** Extracted information follows **
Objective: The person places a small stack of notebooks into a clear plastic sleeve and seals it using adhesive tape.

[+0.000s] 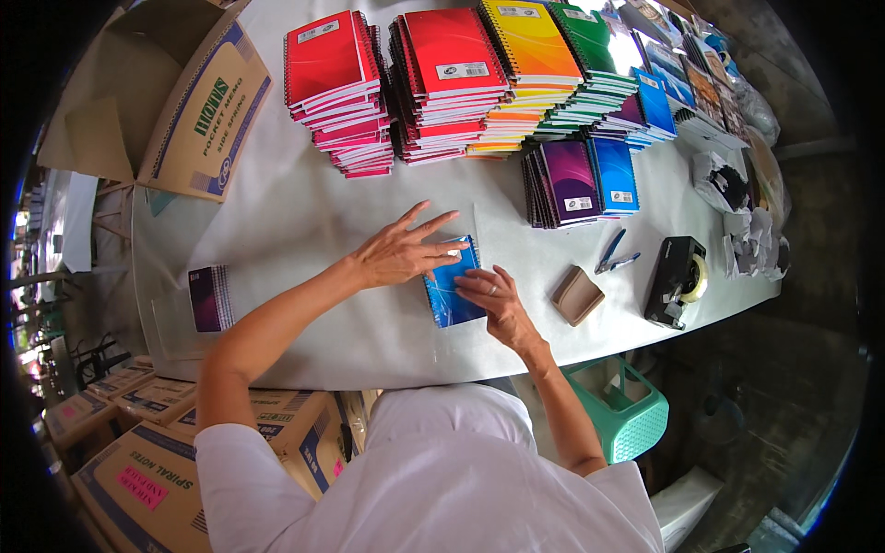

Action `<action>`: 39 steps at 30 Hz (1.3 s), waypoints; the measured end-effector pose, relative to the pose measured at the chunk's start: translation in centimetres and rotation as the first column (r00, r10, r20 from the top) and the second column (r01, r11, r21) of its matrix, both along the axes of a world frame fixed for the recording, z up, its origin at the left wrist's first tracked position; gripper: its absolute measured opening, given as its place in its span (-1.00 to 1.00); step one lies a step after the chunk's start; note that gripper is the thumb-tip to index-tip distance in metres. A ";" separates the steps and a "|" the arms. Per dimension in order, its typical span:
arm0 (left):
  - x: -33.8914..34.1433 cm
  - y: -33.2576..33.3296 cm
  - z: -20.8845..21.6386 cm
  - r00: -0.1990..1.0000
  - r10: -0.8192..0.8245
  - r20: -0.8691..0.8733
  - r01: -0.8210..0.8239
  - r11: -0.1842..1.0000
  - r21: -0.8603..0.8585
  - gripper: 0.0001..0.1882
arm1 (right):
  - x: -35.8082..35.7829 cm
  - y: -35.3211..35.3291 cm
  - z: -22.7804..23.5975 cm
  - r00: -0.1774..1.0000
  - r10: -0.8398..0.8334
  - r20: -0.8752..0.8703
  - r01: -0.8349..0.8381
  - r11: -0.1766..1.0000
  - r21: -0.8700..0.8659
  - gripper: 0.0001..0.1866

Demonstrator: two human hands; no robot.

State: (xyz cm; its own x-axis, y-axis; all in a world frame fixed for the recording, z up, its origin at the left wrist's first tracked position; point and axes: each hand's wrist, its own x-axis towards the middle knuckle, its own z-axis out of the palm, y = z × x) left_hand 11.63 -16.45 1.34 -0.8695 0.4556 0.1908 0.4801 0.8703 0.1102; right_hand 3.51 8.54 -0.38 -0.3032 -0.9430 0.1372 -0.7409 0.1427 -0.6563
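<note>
A small blue spiral notebook lies on the table in front of me, and a clear plastic film seems to reach past its edges. My left hand comes over its upper left part, fingers spread, one fingertip near a small pale label on the cover. On the notebook's right side rests my right hand, its fingers apart and slightly bent over the cover. The right fingertips partly hide that edge, and no object shows in either hand.
Stacks of red notebooks, yellow notebooks and purple notebooks stand beyond my hands. A brown tray, blue-handled cutters and a tape dispenser lie right. A dark notebook and open carton are left.
</note>
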 end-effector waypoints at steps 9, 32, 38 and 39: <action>0.0 2.1 -1.8 0.981 0.186 -0.051 -0.181 0.980 0.085 -0.64 | 0.8 -1.4 0.9 0.992 0.128 0.014 -0.129 0.988 0.080 -0.34; -0.4 4.1 -3.3 0.922 0.379 0.076 -0.386 0.896 0.217 -0.60 | 0.5 0.8 1.4 0.982 0.132 -0.136 -0.105 0.976 0.189 -0.25; -1.0 4.6 -1.8 0.843 0.505 0.183 -0.525 0.848 0.077 -0.26 | 0.5 1.6 0.7 0.949 0.233 -0.212 -0.192 0.961 0.198 -0.25; -1.2 4.5 -1.6 0.840 0.498 0.215 -0.520 0.852 0.061 -0.12 | 1.6 2.4 0.0 0.933 0.263 -0.247 -0.231 0.961 0.153 -0.27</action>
State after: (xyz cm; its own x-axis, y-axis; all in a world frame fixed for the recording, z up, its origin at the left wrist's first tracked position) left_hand 10.46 -11.92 -0.24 -0.9968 -0.0759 0.0266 -0.0662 0.9622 0.2641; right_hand 5.14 10.93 -0.41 -0.0271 -0.9977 0.0622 -0.9059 -0.0018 -0.4236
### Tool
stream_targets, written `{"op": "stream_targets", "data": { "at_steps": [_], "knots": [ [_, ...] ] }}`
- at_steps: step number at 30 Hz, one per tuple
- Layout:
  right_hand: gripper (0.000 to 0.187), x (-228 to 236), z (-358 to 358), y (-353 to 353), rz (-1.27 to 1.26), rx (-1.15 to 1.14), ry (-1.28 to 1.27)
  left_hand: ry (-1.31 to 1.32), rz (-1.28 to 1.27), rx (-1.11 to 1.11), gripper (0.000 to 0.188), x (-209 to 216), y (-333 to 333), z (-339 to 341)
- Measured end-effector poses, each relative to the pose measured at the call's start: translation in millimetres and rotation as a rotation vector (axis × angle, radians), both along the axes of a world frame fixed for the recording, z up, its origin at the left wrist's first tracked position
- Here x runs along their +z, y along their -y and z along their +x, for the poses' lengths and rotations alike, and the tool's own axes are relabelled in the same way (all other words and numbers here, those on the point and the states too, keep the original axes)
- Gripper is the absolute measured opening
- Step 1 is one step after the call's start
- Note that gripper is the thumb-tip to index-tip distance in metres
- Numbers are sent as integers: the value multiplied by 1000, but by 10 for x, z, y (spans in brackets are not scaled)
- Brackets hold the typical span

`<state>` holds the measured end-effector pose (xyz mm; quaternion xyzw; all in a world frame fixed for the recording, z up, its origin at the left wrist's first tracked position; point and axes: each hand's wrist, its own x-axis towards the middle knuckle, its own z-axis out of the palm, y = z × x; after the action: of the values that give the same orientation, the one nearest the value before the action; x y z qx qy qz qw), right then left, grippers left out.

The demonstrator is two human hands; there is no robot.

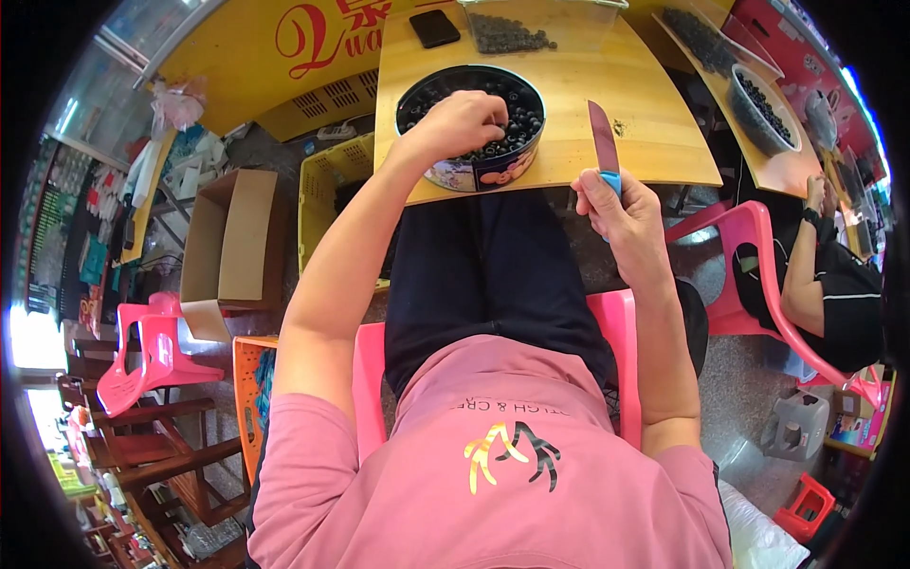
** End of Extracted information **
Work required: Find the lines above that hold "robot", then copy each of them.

Written answer:
Demonstrator: two human hands; no robot.
The demonstrator is two human hands; there is no robot.

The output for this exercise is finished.